### Work instruction
Every line of the data should be output word for word.
==== Collected material ====
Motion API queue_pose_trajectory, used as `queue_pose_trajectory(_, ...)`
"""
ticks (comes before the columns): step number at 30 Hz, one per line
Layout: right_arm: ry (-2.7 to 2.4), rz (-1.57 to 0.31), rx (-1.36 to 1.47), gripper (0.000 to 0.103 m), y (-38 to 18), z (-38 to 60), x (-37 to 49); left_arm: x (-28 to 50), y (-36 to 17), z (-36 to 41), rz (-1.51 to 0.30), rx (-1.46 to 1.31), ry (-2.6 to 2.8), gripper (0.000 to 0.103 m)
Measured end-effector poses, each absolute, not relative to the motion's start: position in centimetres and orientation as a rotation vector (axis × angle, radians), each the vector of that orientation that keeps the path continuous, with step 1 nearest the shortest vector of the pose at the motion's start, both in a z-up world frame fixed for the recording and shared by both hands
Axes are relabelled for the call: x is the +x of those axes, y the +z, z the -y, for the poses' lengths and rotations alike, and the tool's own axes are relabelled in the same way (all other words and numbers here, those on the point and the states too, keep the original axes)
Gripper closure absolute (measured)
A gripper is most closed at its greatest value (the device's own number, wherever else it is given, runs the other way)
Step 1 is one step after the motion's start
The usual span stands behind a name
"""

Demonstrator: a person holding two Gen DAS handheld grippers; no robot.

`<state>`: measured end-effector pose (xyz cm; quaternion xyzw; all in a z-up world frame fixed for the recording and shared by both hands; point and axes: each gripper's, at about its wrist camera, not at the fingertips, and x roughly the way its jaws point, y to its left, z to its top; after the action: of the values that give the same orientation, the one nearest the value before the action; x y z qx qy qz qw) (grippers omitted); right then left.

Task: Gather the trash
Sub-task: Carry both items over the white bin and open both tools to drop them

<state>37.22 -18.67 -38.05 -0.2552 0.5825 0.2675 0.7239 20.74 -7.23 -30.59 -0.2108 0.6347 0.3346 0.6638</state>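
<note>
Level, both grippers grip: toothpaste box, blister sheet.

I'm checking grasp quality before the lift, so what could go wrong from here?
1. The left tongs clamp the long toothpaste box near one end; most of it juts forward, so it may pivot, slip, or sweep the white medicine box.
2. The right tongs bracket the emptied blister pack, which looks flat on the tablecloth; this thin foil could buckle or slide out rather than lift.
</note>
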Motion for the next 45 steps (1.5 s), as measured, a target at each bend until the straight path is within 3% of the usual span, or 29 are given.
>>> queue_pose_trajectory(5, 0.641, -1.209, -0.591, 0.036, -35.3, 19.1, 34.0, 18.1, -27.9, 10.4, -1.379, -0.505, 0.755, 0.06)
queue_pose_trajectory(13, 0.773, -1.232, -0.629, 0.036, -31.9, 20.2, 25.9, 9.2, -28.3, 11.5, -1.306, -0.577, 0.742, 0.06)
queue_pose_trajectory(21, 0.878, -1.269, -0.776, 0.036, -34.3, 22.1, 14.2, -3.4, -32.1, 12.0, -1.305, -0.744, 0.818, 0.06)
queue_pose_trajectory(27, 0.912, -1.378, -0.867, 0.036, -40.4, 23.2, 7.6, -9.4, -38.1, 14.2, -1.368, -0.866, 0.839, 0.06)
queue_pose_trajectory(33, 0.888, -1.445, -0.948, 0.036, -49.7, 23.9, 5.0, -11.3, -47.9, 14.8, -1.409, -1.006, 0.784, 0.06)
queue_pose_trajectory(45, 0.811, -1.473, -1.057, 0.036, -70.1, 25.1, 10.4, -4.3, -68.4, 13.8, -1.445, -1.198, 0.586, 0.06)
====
### Solution to the problem
Motion API queue_pose_trajectory, used as `queue_pose_trajectory(_, ...)`
"""
ticks (comes before the columns): step number at 30 Hz, one per line
Layout: right_arm: ry (-2.7 to 2.4), rz (-1.57 to 0.31), rx (-1.36 to 1.47), gripper (0.000 to 0.103 m), y (-38 to 18), z (-38 to 60), x (-37 to 49); left_arm: x (-28 to 50), y (-36 to 17), z (-36 to 41), rz (-1.51 to 0.30), rx (-1.46 to 1.31), ry (-2.6 to 2.8), gripper (0.000 to 0.103 m)
Measured end-effector poses, each absolute, not relative to the motion's start: position in centimetres and orientation as a rotation vector (axis × angle, radians), each the vector of that orientation that keeps the path continuous, with step 1 nearest the shortest vector of the pose at the motion's start, both in a z-up world frame fixed for the recording and shared by both hands
Axes are relabelled for the call: x is the +x of those axes, y the +z, z the -y, for the poses' lengths and rotations alike, and the tool's own axes are relabelled in the same way (all other words and numbers here, those on the point and the states too, keep the original axes)
Gripper closure absolute (measured)
A gripper is most closed at its greatest value (the device's own number, wherever else it is given, runs the other way)
Step 1 is one step after the motion's start
The usual span stands behind a name
"""

Demonstrator: a person holding two Gen DAS handheld grippers; no robot.

`<state>`: measured end-effector pose (xyz cm; quaternion xyzw; all in a z-up world frame fixed for the recording and shared by both hands; point and axes: each gripper's, at about its wrist camera, not at the fingertips, and x roughly the way its jaws point, y to its left, z to its top; after the action: of the values that give the same orientation, the one nearest the value before the action; x y z qx qy qz qw) (grippers omitted); right then left.

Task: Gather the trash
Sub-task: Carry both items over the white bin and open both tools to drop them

<state>37.22 -18.67 -38.05 -0.2552 0.5825 0.2675 0.7239 20.74 -7.23 -30.59 -0.2108 0.6347 0.3346 0.6638</state>
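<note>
Level, both grippers grip: toothpaste box, blister sheet.

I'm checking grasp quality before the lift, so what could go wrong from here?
1. The left tongs clamp the long toothpaste box near one end; most of it juts forward, so it may pivot, slip, or sweep the white medicine box.
2. The right tongs bracket the emptied blister pack, which looks flat on the tablecloth; this thin foil could buckle or slide out rather than lift.
</note>
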Motion for the next 45 steps (1.5 s), as measured, a target at each bend until the straight path is within 3% of the usual span, or 29 are given.
>>> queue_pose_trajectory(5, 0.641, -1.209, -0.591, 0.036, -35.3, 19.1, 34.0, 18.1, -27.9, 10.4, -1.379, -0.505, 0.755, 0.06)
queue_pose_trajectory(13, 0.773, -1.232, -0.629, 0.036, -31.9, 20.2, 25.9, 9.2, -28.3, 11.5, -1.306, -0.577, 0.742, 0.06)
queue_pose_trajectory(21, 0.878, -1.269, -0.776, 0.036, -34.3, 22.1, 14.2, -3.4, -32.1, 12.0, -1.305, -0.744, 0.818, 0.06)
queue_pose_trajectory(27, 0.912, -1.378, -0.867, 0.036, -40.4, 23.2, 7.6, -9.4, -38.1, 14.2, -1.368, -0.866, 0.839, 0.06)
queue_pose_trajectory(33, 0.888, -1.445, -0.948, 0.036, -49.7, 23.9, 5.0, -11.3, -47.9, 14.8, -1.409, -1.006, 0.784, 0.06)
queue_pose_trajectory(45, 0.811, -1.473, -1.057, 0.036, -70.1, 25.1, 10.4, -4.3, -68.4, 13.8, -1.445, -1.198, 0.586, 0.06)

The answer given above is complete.